Copy out each entry below verbatim, skipping the images.

-=-=-=-=-

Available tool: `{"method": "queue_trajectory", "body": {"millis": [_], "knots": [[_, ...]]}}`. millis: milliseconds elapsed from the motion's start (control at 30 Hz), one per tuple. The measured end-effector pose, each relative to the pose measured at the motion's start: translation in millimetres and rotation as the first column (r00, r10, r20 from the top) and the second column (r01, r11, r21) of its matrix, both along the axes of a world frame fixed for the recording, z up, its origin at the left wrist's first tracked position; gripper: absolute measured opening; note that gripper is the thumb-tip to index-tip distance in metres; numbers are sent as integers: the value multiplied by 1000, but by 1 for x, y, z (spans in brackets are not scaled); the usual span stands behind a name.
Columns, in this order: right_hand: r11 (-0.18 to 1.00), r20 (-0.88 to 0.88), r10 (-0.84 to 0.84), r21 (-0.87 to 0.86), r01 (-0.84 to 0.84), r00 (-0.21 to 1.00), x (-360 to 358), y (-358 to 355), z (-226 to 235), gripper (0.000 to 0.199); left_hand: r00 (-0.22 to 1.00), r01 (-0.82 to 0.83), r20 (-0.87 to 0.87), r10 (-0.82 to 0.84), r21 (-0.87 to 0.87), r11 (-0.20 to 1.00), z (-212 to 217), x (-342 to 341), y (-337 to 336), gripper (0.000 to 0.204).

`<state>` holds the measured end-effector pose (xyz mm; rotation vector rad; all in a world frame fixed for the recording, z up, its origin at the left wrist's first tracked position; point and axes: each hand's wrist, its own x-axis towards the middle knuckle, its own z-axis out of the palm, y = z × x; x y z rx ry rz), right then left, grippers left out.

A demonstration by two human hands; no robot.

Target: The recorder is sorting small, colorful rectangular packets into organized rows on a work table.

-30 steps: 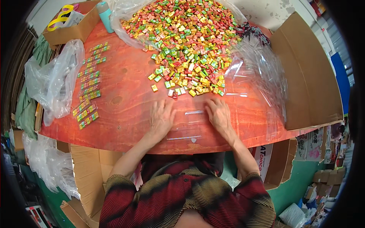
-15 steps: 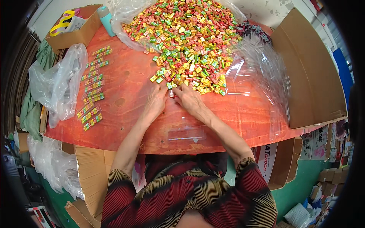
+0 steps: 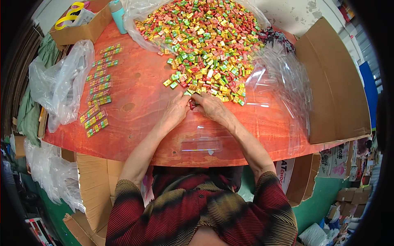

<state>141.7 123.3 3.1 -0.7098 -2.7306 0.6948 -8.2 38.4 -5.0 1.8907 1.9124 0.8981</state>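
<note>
At the near edge of a large heap of small red, yellow and green boxes (image 3: 209, 53), my two hands almost meet. My left hand (image 3: 176, 108) and my right hand (image 3: 212, 108) are both closed, fingertips pinched around a small red box (image 3: 192, 105) between them. My fingers partly cover it. Closer to me, a clear plastic sleeve (image 3: 201, 144) lies flat on the red tabletop (image 3: 147, 90). To the left, several clear packs (image 3: 98, 88) filled with rows of the little boxes lie in a column.
Clear empty sleeves (image 3: 283, 78) are piled right of the heap, before an upright cardboard panel (image 3: 332, 82). At left lie a crumpled plastic bag (image 3: 65, 82), an open carton (image 3: 82, 33) and a turquoise bottle (image 3: 118, 17). More cartons (image 3: 94, 192) stand below the table edge.
My hands have come closer together, and the red box between them sits a little nearer to me. The whole view has shifted slightly.
</note>
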Motion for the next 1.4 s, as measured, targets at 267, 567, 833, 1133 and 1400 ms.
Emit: {"method": "queue_trajectory", "body": {"millis": [267, 567, 833, 1133, 1400], "knots": [[994, -87, 14, 108, -5, 996, 10, -6, -5, 22, 998, 4, 66, -5, 2, 1000, -3, 6, -14, 24], [984, -40, -21, 176, 28, 999, 18, -29, 17, 30, 994, 15, 108, -1, -132, 991, 7, 3, -22, 22], [985, -132, -108, 123, 125, 985, 25, -27, 17, 37, 996, 11, 90, -4, -81, 997, 0, 16, -17, 34], [984, 10, -166, 66, 165, 986, 44, -15, -1, 28, 1000, -5, 20, 5, -4, 1000, -7, 34, -11, 38], [980, -9, -196, 15, 197, 980, 58, -23, 4, 41, 998, 49, 38, -47, -37, 998, -1, 43, -4, 40]]}}
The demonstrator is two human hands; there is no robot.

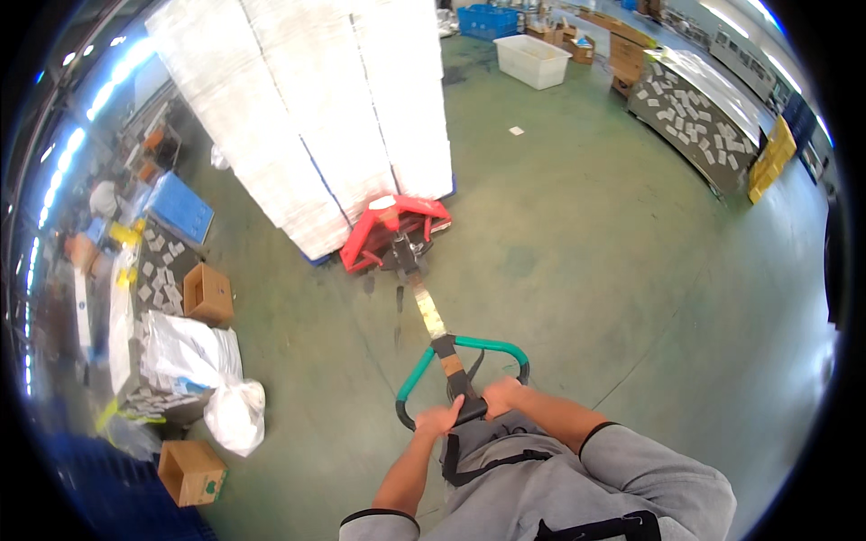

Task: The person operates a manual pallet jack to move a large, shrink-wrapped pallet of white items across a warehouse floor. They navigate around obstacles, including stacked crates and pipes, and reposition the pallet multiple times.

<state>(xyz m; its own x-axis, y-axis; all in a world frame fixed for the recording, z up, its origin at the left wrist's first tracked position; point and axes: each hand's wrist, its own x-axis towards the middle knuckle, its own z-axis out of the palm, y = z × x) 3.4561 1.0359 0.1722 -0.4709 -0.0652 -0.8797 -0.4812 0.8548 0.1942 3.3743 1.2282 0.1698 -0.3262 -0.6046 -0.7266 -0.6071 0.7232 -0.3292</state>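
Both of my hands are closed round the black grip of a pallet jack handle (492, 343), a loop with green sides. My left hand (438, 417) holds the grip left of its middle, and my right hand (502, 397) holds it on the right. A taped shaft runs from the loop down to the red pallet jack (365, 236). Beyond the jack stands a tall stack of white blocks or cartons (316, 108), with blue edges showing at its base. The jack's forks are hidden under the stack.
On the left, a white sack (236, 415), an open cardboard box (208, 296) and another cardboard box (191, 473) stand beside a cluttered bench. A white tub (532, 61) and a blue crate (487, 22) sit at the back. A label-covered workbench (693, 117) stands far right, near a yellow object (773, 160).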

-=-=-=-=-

**ANSWER SPACE**
Available tool: `{"method": "queue_trajectory", "body": {"millis": [_], "knots": [[_, ...]]}}`. millis: milliseconds elapsed from the motion's start (control at 30 Hz), one per tuple. The measured end-effector pose, each relative to the pose measured at the motion's start: translation in millimetres and rotation as the first column (r00, r10, r20 from the top) and the second column (r01, r11, r21) of its matrix, both along the axes of a world frame fixed for the recording, z up, its origin at the left wrist's first tracked position; gripper: absolute measured opening; note that gripper is the thumb-tip to index-tip distance in metres; numbers are sent as integers: the value multiplied by 1000, but by 1 for x, y, z (spans in brackets are not scaled); the usual span stands behind a name.
Columns, in this order: right_hand: r11 (-0.18 to 1.00), r20 (-0.88 to 0.88), r10 (-0.84 to 0.84), r21 (-0.87 to 0.86), r01 (-0.84 to 0.84), r00 (-0.21 to 1.00), x (-360 to 358), y (-358 to 355), z (-226 to 235), gripper (0.000 to 0.199); left_hand: r00 (-0.22 to 1.00), r01 (-0.82 to 0.83), r20 (-0.87 to 0.87), r10 (-0.82 to 0.84), r21 (-0.87 to 0.87), r11 (-0.20 to 1.00), z (-212 to 217), x (-342 to 341), y (-337 to 336), gripper (0.000 to 0.204).

`<state>` holds the measured end-effector pose (xyz mm; rotation vector rad; all in a world frame fixed for the recording, z up, its origin at the left wrist's first tracked position; point and axes: each hand's wrist, its own x-axis towards the middle knuckle, its own z-axis out of the palm, y = z × x; x y z rx ry rz), right then left, grippers left out.

A demonstration by two human hands; no robot.

Target: The recorder is sorting small, colorful rectangular packets into organized rows on a work table.

-30 steps: 
-15 steps: 
+0 steps: 

<state>141.7 123.3 3.1 -0.7098 -2.7306 0.6948 -8.2 38.4 -5.0 1.8907 1.9124 0.8981</state>
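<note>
At the near edge of a large heap of small red, yellow and green boxes (image 3: 209, 53), my two hands almost meet. My left hand (image 3: 176, 108) and my right hand (image 3: 212, 108) are both closed, fingertips pinched around a small red box (image 3: 192, 105) between them. My fingers partly cover it. Closer to me, a clear plastic sleeve (image 3: 201, 144) lies flat on the red tabletop (image 3: 147, 90). To the left, several clear packs (image 3: 98, 88) filled with rows of the little boxes lie in a column.
Clear empty sleeves (image 3: 283, 78) are piled right of the heap, before an upright cardboard panel (image 3: 332, 82). At left lie a crumpled plastic bag (image 3: 65, 82), an open carton (image 3: 82, 33) and a turquoise bottle (image 3: 118, 17). More cartons (image 3: 94, 192) stand below the table edge.
My hands have come closer together, and the red box between them sits a little nearer to me. The whole view has shifted slightly.
</note>
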Motion for the next 1.4 s, as measured, targets at 267, 567, 833, 1133 and 1400 ms.
Emit: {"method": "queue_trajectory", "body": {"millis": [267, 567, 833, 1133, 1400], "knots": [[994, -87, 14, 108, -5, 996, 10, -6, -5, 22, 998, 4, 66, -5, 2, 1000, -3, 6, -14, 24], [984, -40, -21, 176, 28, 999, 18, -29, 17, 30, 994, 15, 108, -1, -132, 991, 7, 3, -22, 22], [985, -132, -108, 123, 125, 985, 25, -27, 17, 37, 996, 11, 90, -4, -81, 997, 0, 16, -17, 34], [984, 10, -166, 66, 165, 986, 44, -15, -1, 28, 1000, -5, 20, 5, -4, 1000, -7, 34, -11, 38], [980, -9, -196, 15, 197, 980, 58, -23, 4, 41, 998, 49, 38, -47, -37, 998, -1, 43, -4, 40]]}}
The demonstrator is two human hands; there is no robot.


Task: The person operates a manual pallet jack to move a large, shrink-wrapped pallet of white items across a warehouse floor. They navigate around obstacles, including stacked crates and pipes, and reposition the pallet multiple times.

<state>(xyz m; its own x-axis, y-axis; all in a world frame fixed for the recording, z up, its origin at the left wrist's first tracked position; point and axes: each hand's wrist, its own x-axis towards the middle knuckle, its own z-axis out of the palm, y = z × x) 3.4561 1.0359 0.1722 -0.4709 -0.0652 -0.8797 -0.4812 0.8548 0.1942 3.3743 1.2282 0.1698 -0.3262 -0.6046 -0.7266 -0.6071 0.7232 -0.3292</state>
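Both of my hands are closed round the black grip of a pallet jack handle (492, 343), a loop with green sides. My left hand (438, 417) holds the grip left of its middle, and my right hand (502, 397) holds it on the right. A taped shaft runs from the loop down to the red pallet jack (365, 236). Beyond the jack stands a tall stack of white blocks or cartons (316, 108), with blue edges showing at its base. The jack's forks are hidden under the stack.
On the left, a white sack (236, 415), an open cardboard box (208, 296) and another cardboard box (191, 473) stand beside a cluttered bench. A white tub (532, 61) and a blue crate (487, 22) sit at the back. A label-covered workbench (693, 117) stands far right, near a yellow object (773, 160).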

This exercise requires no additional answer.